Gadaliśmy tak z trzy, cztery godziny, nie jestem pewna. Moją i Horana rozmowę przerwał telefon, co skończyło wszystkie dyskusję i jedenaście par oczu wylądowało na mnie.
-Kto dzwoni? - spytał Ash. Spojrzałam na wyświetlacz
-Alan... Muszę odebrać - powiedziałam i wstałam, lecz nie na długo bo powstrzymał mnie Sam który kazał mi tu odebrać. Westchnełam i wcisnełam zieloną słuchwkę
*Rozmowa*
-Emma? 
-Alan? Co jest? 
-Musicie tu przyjechać - powiedział chyba przerażony
-Co się stało? - zdenerwowałam się 
-Oni... - zaczoł szeptać gorączkowo - znaleźli mnie 
-Kto?!? Kto cię znalazł? - krzyknełam wkurzona wstając z miejsca
-Ci ktorzy zabili mój gang- przełknoł głośno ślinę - wparowali na nasz magazyn... Nie wiem może mnie namierzyli .... Nie mam pojęcia!! Ale stoją tu od 10 minut i próbują się tu dostać, a ja jestem sam - mówił szybko i nieskładnie
-Ilu ich jest? 
-Ymm jest około dzięsięcu samochodów - zacioł się - i motorów
- Kurwa...  - westchnełam - Czekaj na nas zaraz będziemy - powiedziałam, I zanim się rozłączyłam usłyszałam strzały
-Chłopaki zbieramy się - powiedziałam stanowczo i ruszyłam w stronę domu
-Co się stało ? - spytał zdezoriętowany Sam
-Alan ma kłopoty - powiedziałam prosto z mostu, na co wszyscy stanęli i ruszyli w stronę wyjścia
-Gdzie? - spytał Calum
-Magazyny
-Ilu? 
-Około 20... Może więcej może mniej nie wiem - powiedziałam szeptem do Sama który mnie zatrzymał na boku.

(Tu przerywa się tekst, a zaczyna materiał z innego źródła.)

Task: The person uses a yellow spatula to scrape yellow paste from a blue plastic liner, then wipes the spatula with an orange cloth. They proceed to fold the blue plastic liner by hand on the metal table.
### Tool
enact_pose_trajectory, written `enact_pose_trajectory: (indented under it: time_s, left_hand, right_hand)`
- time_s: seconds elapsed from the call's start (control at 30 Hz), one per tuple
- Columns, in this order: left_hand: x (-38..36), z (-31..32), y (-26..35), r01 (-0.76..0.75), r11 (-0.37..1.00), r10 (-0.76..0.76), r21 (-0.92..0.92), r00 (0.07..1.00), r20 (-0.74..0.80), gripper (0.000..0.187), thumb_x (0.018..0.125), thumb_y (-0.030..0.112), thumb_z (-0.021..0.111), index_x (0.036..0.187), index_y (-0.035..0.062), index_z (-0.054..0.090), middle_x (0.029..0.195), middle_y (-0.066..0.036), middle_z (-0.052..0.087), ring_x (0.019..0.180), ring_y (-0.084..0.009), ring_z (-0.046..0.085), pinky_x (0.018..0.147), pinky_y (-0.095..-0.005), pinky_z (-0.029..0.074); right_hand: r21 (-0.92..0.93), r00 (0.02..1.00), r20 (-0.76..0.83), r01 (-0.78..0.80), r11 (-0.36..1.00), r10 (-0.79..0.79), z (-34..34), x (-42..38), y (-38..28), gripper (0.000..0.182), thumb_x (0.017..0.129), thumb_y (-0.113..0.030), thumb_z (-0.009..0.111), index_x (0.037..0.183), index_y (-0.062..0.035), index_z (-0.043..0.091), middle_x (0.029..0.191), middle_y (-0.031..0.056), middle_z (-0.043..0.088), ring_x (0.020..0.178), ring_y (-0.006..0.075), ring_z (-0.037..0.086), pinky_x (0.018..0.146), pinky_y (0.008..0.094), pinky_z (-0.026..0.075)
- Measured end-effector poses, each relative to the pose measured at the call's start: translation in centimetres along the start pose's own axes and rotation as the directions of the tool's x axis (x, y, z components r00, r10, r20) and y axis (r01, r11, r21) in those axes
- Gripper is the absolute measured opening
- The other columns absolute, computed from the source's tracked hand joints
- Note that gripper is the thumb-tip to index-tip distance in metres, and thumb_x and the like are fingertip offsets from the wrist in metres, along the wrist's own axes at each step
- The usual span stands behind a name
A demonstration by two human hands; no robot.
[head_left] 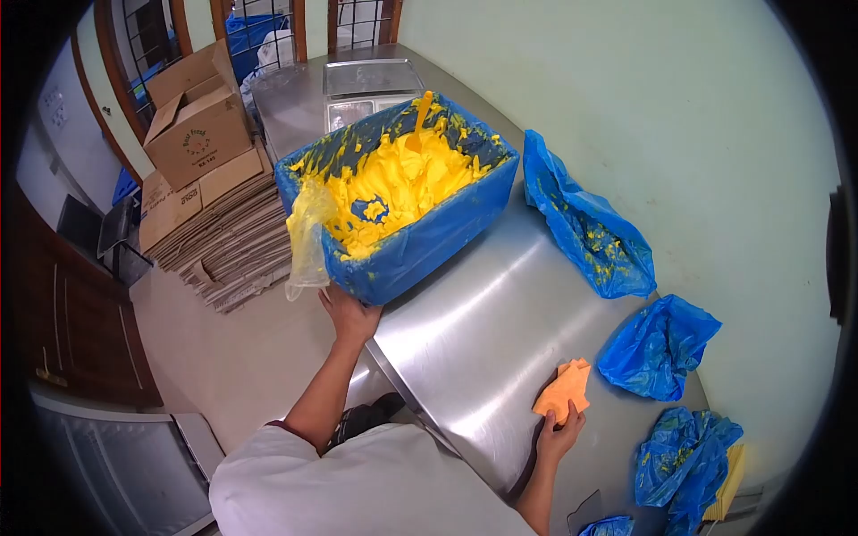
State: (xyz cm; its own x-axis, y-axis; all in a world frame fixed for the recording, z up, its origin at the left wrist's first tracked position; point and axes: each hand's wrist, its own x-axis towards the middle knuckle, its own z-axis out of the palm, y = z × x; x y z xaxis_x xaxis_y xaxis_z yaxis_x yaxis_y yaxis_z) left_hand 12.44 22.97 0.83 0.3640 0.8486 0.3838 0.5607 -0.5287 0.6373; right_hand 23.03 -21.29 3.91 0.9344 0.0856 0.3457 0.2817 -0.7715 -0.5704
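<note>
A blue-lined bin [429, 234] full of yellow creamy stuff [402, 179] stands on the steel table [465, 313], with an orange spatula [420, 121] stuck upright in it. A clear plastic bag [308, 246], smeared yellow, hangs over its near left corner. My left hand [351, 313] is at the bin's lower near corner, by the table edge; its fingers are partly hidden beneath the bin. My right hand [561, 431] holds a folded orange cloth [566, 390] against the table top, fingers closed on its near end.
Crumpled blue bags [594, 237], [660, 348], [684, 464] with yellow residue lie along the wall side. A scale [371, 85] sits behind the bin. Flattened cardboard [223, 228] is stacked at left under an open carton [201, 129]. The table edge runs close to my body.
</note>
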Motion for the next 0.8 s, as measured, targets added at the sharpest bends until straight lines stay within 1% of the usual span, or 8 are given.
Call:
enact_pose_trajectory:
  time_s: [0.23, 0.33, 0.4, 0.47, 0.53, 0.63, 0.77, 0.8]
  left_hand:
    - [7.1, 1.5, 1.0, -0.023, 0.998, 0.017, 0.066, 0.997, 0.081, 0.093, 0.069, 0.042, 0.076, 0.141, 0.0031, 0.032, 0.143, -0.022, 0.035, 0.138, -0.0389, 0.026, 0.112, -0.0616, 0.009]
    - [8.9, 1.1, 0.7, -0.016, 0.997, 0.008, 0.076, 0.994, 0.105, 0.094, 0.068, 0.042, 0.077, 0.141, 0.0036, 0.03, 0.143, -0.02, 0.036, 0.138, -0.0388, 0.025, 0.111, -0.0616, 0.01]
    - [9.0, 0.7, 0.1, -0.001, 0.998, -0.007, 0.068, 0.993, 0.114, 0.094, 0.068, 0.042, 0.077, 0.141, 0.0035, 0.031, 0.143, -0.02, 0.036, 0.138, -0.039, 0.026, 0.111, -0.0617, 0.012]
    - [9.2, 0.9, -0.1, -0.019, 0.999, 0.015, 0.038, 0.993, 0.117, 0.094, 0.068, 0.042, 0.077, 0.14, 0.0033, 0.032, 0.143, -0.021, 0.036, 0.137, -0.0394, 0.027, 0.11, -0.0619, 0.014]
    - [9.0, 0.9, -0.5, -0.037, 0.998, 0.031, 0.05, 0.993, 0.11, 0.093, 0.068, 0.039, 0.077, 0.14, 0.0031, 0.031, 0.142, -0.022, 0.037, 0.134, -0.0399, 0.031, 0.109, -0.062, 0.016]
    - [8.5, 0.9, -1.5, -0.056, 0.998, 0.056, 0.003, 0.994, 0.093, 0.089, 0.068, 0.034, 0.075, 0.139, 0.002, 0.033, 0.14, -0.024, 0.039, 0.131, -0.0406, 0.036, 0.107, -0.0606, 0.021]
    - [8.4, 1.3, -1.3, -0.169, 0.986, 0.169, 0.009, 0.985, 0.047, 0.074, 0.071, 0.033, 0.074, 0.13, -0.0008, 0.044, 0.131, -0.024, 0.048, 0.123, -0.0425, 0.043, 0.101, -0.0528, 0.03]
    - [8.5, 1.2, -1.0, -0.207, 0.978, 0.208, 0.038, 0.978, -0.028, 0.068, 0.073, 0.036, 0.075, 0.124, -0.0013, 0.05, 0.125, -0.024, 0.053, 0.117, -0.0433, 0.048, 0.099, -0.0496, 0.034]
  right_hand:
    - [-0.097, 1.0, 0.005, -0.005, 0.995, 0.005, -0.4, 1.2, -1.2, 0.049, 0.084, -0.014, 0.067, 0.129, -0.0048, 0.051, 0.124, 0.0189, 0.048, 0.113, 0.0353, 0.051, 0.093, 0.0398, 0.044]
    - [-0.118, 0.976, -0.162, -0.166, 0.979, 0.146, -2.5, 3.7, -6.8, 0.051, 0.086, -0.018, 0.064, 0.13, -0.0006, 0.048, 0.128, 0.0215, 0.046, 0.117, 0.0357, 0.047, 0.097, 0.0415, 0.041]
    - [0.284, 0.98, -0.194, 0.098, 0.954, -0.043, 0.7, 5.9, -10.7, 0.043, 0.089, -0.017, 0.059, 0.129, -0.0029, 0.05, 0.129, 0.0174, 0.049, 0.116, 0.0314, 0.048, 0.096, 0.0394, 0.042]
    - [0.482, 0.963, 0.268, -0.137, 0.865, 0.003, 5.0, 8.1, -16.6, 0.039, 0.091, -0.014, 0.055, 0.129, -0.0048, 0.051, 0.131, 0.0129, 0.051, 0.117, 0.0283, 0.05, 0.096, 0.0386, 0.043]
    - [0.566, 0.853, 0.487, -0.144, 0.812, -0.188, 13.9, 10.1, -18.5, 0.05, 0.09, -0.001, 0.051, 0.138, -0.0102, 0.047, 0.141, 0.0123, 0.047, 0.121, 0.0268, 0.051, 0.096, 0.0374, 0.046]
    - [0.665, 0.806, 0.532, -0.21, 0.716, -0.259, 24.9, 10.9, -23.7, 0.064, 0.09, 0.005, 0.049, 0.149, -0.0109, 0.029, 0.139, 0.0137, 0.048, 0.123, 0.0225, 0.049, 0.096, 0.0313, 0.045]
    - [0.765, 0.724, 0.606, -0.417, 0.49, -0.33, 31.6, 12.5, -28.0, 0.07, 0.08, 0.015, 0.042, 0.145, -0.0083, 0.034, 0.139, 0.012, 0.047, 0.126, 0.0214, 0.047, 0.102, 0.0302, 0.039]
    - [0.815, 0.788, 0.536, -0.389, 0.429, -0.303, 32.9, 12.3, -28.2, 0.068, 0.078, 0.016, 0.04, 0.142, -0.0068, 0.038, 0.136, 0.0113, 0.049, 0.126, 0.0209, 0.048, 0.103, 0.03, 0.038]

-Nie damy rady im!  - krzyknoł wkurzony
-W takim razie co proponujesz? - zapytałam z kpiną - nie zostawimy go 
-Jasne że go nie zostawimy... To nasz człowiek
-Więc? 
-Przepraszam że się wtrącam ale my możemy wam pomóc - przerwał nasza wymianę zdań Liam
-Nie potrzenujemy pomocy - warknęłam do niego
-Nie... To właśnie dobry pomysł - powiedział Sam
-Że co kurwa?!? - ryknełam na co inny się wzdrygnęli - Czy ty się wogle słyszysz?!?
-Potrzebujemy pomocy czy tego chcesz czy nie
-Nie zgadzam się - warknęłam do niego
-Sorry Em ale Sam ma racje... Oni mogą nam pomóc - powiedział Tyler gdy wszyscy stali obok nas
-Pieprzyć was! - machnełam na nich ręką i  przedostałam się na zewnątrz do swojego ścigacza. Szybko go dosiadłam i jechałam 300 na godzinę autostradą 
Alan ma kłopoty, trzeba mu pomóc nie ważne od konsekwencji...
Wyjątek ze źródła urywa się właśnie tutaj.